§ **ASSIGNMENT**
Reproduce the data in its entirety, exactly as written.
============
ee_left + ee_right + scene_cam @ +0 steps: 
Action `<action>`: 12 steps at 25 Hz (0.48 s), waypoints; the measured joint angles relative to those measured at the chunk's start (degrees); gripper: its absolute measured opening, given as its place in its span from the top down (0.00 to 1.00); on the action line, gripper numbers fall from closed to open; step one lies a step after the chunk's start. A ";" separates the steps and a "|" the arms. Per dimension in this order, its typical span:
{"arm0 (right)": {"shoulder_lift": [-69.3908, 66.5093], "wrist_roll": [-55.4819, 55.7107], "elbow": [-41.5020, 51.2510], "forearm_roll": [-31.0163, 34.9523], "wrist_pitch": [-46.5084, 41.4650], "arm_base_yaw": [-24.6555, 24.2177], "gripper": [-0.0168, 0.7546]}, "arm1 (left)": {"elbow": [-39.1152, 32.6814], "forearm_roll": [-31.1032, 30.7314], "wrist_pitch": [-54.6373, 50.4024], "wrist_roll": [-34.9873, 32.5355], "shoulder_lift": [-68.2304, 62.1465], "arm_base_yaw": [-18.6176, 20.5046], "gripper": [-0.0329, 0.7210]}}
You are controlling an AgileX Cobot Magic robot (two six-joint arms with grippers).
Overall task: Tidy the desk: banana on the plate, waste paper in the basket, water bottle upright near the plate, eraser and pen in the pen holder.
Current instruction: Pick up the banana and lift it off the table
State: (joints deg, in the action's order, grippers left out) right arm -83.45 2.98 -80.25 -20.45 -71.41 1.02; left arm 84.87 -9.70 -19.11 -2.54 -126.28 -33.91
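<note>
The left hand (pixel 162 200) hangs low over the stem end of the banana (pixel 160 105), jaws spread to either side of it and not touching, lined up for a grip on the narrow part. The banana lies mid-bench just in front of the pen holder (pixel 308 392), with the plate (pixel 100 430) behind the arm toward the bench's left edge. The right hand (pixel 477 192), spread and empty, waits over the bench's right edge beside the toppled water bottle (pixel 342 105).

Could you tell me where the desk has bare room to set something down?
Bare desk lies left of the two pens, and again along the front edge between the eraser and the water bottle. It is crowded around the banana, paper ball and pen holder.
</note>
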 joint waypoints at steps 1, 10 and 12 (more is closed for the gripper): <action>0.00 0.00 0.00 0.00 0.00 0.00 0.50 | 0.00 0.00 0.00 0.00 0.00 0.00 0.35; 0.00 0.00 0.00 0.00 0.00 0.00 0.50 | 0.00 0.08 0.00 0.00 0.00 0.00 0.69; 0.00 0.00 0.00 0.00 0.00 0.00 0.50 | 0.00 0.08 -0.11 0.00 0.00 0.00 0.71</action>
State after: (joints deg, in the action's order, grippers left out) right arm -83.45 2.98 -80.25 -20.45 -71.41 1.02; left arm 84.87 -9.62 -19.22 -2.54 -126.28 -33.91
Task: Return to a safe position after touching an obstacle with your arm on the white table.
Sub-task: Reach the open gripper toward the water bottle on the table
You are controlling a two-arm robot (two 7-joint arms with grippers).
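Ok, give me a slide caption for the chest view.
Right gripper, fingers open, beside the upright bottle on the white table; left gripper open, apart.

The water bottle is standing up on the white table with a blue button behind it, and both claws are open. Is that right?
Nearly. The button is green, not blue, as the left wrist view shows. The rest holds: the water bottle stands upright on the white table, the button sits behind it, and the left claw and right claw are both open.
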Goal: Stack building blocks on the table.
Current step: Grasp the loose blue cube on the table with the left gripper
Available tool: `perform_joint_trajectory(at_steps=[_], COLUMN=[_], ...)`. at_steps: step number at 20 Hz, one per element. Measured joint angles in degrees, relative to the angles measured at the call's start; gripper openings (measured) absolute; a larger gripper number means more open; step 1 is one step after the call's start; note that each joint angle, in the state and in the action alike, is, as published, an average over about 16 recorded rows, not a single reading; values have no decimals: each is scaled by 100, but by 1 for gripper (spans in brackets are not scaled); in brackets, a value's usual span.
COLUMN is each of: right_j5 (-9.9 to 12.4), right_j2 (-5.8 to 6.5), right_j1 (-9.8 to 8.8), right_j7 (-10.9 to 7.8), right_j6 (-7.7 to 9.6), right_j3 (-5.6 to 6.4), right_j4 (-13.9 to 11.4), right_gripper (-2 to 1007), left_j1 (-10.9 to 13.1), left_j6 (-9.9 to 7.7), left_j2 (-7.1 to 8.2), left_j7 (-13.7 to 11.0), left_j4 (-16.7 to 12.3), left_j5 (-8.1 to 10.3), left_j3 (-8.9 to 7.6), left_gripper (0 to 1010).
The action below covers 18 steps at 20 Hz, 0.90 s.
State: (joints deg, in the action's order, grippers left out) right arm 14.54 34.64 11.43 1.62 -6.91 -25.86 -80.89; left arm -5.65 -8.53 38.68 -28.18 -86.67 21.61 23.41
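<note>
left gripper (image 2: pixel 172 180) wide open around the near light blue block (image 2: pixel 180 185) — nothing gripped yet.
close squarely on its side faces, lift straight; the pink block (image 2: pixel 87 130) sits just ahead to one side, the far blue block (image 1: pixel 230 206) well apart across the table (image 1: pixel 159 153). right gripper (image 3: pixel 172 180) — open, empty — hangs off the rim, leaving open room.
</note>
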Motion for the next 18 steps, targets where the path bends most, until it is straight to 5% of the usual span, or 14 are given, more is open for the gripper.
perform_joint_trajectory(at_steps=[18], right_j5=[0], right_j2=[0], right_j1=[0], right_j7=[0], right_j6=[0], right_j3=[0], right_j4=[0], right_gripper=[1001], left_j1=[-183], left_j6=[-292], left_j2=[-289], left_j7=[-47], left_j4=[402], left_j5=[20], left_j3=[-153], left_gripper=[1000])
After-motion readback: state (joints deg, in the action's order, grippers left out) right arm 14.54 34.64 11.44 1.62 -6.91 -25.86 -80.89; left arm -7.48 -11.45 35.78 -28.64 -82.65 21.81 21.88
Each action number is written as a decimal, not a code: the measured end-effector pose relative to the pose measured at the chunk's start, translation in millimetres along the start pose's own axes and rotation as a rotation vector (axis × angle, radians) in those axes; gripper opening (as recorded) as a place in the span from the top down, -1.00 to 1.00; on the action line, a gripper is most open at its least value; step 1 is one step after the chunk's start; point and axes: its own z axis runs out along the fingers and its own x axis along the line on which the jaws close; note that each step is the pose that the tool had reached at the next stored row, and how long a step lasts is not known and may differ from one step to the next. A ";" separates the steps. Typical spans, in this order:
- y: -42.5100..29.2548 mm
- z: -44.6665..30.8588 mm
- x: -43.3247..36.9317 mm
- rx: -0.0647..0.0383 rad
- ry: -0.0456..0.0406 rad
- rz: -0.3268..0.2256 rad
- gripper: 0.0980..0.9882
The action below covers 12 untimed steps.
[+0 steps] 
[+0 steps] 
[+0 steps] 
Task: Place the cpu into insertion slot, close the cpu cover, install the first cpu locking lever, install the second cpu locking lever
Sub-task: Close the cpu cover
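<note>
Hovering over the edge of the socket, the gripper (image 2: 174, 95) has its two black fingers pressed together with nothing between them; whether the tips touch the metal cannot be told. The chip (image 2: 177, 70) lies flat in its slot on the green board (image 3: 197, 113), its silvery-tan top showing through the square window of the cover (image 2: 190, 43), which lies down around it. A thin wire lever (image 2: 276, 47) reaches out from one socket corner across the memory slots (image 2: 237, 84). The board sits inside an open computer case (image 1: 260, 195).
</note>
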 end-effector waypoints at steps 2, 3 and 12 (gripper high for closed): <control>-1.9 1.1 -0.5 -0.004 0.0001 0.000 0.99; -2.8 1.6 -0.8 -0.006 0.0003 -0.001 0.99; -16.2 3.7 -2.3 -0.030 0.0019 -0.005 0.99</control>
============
§ **RESPONSE TO THE TASK**
ee_left + ee_right + scene_cam @ +0 steps: 
Action `<action>`: 12 steps at 25 Hz (0.48 s), waypoints; the measured joint angles relative to those measured at the chunk's start (degrees); gripper: its absolute measured opening, given as its place in its span from the top down (0.00 to 1.00); on the action line, gripper numbers fall from closed to open; step one lies a step after the chunk's start. A ";" separates the steps and a "|" the arms. Per dimension in this order, its typical span:
{"arm0 (right)": {"shoulder_lift": [-69.3908, 66.5093], "wrist_roll": [-55.4819, 55.7107], "elbow": [-41.5020, 51.2510], "forearm_roll": [-31.0163, 34.9523], "wrist_pitch": [-46.5084, 41.4650], "arm_base_yaw": [-24.6555, 24.2177], "gripper": [-0.0168, 0.7546]}, "arm1 (left)": {"elbow": [-39.1152, 32.6814], "forearm_roll": [-31.1032, 30.7314], "wrist_pitch": [-54.6373, 50.4024], "wrist_roll": [-34.9873, 32.5355], "shoulder_lift": [-68.2304, 62.1465], "arm_base_yaw": [-18.6176, 20.5046], "gripper": [-0.0329, 0.7210]}}
You are controlling an AgileX Cobot Magic robot (two six-joint arms with grippers).
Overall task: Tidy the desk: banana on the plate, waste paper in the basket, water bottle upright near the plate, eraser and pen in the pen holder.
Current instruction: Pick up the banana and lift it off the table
State: (joints deg, in the action's order, grippers left out) right arm -83.45 2.98 -80.25 -20.45 -71.41 1.02; left arm 84.87 -9.70 -19.11 -2.54 -126.28 -33.91
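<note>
The left hand (pixel 162 200) hangs low over the stem end of the banana (pixel 160 105), jaws spread to either side of it and not touching, lined up for a grip on the narrow part. The banana lies mid-bench just in front of the pen holder (pixel 308 392), with the plate (pixel 100 430) behind the arm toward the bench's left edge. The right hand (pixel 477 192), spread and empty, waits over the bench's right edge beside the toppled water bottle (pixel 342 105).

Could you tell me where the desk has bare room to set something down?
Bare desk lies left of the two pens, and again along the front edge between the eraser and the water bottle. It is crowded around the banana, paper ball and pen holder.
</note>
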 joint waypoints at steps 1, 10 and 12 (more is closed for the gripper): <action>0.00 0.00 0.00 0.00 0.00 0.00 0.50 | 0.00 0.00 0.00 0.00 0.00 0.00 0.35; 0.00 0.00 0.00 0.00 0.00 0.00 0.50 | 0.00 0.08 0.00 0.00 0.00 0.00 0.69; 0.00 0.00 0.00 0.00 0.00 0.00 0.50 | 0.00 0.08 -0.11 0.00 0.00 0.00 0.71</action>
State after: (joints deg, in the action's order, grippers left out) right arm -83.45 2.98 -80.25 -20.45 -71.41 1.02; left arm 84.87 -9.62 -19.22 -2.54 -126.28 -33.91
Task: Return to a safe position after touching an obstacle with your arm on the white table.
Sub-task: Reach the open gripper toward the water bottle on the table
You are controlling a two-arm robot (two 7-joint arms with grippers).
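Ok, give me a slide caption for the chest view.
Right gripper, fingers open, beside the upright bottle on the white table; left gripper open, apart.

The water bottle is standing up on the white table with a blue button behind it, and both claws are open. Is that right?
Nearly. The button is green, not blue, as the left wrist view shows. The rest holds: the water bottle stands upright on the white table, the button sits behind it, and the left claw and right claw are both open.
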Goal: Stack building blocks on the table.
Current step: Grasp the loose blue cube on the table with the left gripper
Available tool: `perform_joint_trajectory(at_steps=[_], COLUMN=[_], ...)`. at_steps: step number at 20 Hz, one per element. Measured joint angles in degrees, relative to the angles measured at the call's start; gripper openings (measured) absolute; a larger gripper number means more open; step 1 is one step after the call's start; note that each joint angle, in the state and in the action alike, is, as published, an average over about 16 recorded rows, not a single reading; values have no decimals: each is scaled by 100, but by 1 for gripper (spans in brackets are not scaled); in brackets, a value's usual span.
COLUMN is each of: right_j5 (-9.9 to 12.4), right_j2 (-5.8 to 6.5), right_j1 (-9.8 to 8.8), right_j7 (-10.9 to 7.8), right_j6 (-7.7 to 9.6), right_j3 (-5.6 to 6.4), right_j4 (-13.9 to 11.4), right_gripper (-2 to 1007), left_j1 (-10.9 to 13.1), left_j6 (-9.9 to 7.7), left_j2 (-7.1 to 8.2), left_j7 (-13.7 to 11.0), left_j4 (-16.7 to 12.3), left_j5 (-8.1 to 10.3), left_j3 (-8.9 to 7.6), left_gripper (0 to 1010).
The action below covers 18 steps at 20 Hz, 0.90 s.
State: (joints deg, in the action's order, grippers left out) right arm 14.54 34.64 11.43 1.62 -6.91 -25.86 -80.89; left arm -5.65 -8.53 38.68 -28.18 -86.67 21.61 23.41
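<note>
left gripper (image 2: pixel 172 180) wide open around the near light blue block (image 2: pixel 180 185) — nothing gripped yet.
close squarely on its side faces, lift straight; the pink block (image 2: pixel 87 130) sits just ahead to one side, the far blue block (image 1: pixel 230 206) well apart across the table (image 1: pixel 159 153). right gripper (image 3: pixel 172 180) — open, empty — hangs off the rim, leaving open room.
</note>
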Motion for the next 18 steps, targets where the path bends most, until it is straight to 5% of the usual span, or 14 are given, more is open for the gripper.
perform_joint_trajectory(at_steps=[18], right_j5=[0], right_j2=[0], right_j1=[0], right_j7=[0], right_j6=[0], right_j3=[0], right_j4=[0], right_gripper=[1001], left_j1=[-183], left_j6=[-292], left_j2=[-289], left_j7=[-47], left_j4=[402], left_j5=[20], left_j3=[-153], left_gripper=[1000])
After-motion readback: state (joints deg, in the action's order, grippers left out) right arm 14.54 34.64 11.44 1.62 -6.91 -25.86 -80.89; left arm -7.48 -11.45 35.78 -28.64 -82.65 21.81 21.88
Each action number is written as a decimal, not a code: the measured end-effector pose relative to the pose measured at the chunk's start, translation in millimetres along the start pose's own axes and rotation as a rotation vector (axis × angle, radians) in those axes; gripper opening (as recorded) as a place in the span from the top down, -1.00 to 1.00; on the action line, a gripper is most open at its least value; step 1 is one step after the chunk's start; point and axes: its own z axis runs out along the fingers and its own x axis along the line on which the jaws close; note that each step is the pose that the tool had reached at the next stored row, and how long a step lasts is not known and may differ from one step to the next. A ";" separates the steps. Typical spans, in this order:
- y: -42.5100..29.2548 mm
- z: -44.6665..30.8588 mm
- x: -43.3247..36.9317 mm
- rx: -0.0647..0.0383 rad
- ry: -0.0456..0.0406 rad
- rz: -0.3268..0.2256 rad
- gripper: 0.0980..0.9882
The action below covers 12 untimed steps.
[+0 steps] 
[+0 steps] 
[+0 steps] 
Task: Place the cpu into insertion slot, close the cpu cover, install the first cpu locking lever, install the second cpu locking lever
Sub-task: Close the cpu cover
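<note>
Hovering over the edge of the socket, the gripper (image 2: 174, 95) has its two black fingers pressed together with nothing between them; whether the tips touch the metal cannot be told. The chip (image 2: 177, 70) lies flat in its slot on the green board (image 3: 197, 113), its silvery-tan top showing through the square window of the cover (image 2: 190, 43), which lies down around it. A thin wire lever (image 2: 276, 47) reaches out from one socket corner across the memory slots (image 2: 237, 84). The board sits inside an open computer case (image 1: 260, 195).
</note>
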 end-effector waypoints at steps 2, 3 and 12 (gripper high for closed): <control>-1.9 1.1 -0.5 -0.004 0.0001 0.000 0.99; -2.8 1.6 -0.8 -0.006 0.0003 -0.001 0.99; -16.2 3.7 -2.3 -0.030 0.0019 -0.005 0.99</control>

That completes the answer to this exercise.